Scores are created with factors like “payment history, your balances or how much you owe, age of your credit history, new credit and the different types of credit you have, also known as your credit mix,” Poe said. Plus, the ratio of your debt to your credit limit.

When a person has student loans, “they add to your credit mix, which can help your score over time. Making on-time payments can also help build healthy credit. However, if you pay off and close a student loan, your credit mix may become less diverse, which could lower your score,” Poe said.

Still, she added, “paying off student loan debt in full as efficiently as possible is a smart move for your financial health.”

Taxes

Typically, cancelled debts snuff out re-payment obligations to the lender, but they spark a tax obligations to the Internal Revenue Service. That’s because the IRS generally views the amount of cancelled debt as income.

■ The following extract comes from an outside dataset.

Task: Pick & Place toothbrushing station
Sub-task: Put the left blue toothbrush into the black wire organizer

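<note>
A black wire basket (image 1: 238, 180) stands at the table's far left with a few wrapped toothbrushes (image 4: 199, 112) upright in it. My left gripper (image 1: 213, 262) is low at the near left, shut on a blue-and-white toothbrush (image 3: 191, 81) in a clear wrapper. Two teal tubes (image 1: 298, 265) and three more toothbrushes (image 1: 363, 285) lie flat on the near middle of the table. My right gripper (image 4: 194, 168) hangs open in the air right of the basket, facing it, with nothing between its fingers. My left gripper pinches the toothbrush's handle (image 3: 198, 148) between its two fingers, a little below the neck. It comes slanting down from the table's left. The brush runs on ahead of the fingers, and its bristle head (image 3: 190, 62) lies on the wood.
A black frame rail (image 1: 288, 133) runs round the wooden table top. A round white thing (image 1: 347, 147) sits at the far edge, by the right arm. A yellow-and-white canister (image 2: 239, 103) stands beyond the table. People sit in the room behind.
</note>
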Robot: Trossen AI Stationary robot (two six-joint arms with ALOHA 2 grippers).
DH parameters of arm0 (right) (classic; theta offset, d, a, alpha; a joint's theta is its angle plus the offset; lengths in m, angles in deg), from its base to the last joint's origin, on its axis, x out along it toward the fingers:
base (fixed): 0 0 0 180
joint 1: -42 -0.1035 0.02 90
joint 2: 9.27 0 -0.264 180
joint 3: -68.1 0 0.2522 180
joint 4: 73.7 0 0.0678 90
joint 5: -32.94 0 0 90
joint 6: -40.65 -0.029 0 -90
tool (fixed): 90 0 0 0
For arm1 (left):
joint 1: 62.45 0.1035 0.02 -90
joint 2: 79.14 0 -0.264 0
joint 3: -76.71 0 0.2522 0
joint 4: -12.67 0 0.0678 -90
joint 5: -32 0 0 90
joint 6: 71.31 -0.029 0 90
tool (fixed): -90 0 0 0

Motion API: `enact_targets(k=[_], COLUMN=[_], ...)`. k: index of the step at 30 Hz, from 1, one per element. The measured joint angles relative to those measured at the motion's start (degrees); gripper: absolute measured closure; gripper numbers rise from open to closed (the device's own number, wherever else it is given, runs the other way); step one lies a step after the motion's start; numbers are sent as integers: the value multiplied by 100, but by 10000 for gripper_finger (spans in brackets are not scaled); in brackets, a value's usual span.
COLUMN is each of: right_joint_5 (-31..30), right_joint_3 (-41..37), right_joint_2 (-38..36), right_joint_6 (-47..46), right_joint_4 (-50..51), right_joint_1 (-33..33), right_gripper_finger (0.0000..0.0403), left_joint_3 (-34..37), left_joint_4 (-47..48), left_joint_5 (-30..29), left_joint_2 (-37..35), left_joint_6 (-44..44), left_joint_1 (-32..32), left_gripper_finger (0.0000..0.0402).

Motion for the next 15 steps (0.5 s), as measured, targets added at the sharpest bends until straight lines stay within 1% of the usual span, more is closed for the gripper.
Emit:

Yet borrowers are going to avoid an upcoming tax surprise if Biden goes ahead with forgiveness, experts say. They might just need to plan for extra state income taxes depending where they live.

Tax-code exceptions already exist for student-loan forgiveness. For example, people who get their student loans wiped away through the Public Service Loan Forgiveness program, such as teachers and nurses, do not face extra federal taxes for their cancelled debts.

Until recently, the cancellation of debt-tax exceptions didn’t apply generally to borrowers, said Matthew Chingos, vice president of education data and policy at the Urban Institute, a left-leaning think tank.

The American Rescue Plan exempted student-loan cancellation from paying federal tax on that forgiveness through 2026.

The March 2021 American Rescue Plan changed that, exempting student-loan cancellation from federal cancellation of debt tax provisions through 2026. Democratic lawmakers were thinking ahead about the chance of loan cancellation and preventing student-loan debt from becoming tax debt, Chingos said. “The goal of that change was to take this problem off the table,” he said.

It makes no difference for tax purposes if the student-loan debt is cancelled through executive action or a Congressional law change, Chingos said. Without the tax provisions, a borrower making at least $122,000 a year would have faced an extra $2,400 in federal taxes, according to Chingos’ research. Someone earning less than $25,000 a year would have faced an extra $800 in federal income taxes, the calculations showed.

But borrowers in some places might face state-level income taxes for the debt cancellation, according to Susan Allen, senior manager of tax practice and ethics at the American Institute of CPAs.

Tax laws in approximately 20 states would follow federal law when it comes to the tax treatment of student debt cancellation, Allen said. Connecticut and Maryland are two examples. But the tax laws in roughly 15 states, including New Jersey and Mississippi, have potentially open questions on the issue, she added.

That’s where it’s important to do homework or check with a tax professional if the cancellation does happen, Allen said. “Each state would have different nuances to check out.”